Whenever a line in the entries includes the word "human", copy that line out.

○ ○ ○ ○

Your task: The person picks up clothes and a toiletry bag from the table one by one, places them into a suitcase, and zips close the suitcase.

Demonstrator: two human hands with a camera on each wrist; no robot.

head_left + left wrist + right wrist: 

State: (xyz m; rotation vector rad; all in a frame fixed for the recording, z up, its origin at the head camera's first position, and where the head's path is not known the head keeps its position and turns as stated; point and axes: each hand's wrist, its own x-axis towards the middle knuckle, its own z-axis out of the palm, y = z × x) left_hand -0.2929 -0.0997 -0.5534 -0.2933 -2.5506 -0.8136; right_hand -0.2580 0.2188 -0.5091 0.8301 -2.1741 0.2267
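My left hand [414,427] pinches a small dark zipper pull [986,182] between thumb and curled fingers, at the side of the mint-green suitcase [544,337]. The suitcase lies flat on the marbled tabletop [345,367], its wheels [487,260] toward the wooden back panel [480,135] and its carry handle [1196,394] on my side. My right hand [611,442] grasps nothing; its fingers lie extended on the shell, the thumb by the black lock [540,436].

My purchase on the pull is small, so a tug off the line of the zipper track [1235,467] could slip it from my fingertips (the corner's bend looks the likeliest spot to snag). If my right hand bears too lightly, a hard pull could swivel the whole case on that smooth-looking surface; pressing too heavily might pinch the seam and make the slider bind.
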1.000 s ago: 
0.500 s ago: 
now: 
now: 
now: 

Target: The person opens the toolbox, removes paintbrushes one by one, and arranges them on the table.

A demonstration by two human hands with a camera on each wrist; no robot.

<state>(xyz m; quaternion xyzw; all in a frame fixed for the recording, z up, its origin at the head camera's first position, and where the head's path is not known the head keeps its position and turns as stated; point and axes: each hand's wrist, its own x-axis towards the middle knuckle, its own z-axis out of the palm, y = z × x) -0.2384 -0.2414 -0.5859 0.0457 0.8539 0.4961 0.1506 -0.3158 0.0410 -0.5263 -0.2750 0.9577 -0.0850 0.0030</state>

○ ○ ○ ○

= SOLUTION =
Demonstrator: two human hands with a camera on each wrist; no robot.
A demonstration by two human hands with a camera on each wrist; no robot.

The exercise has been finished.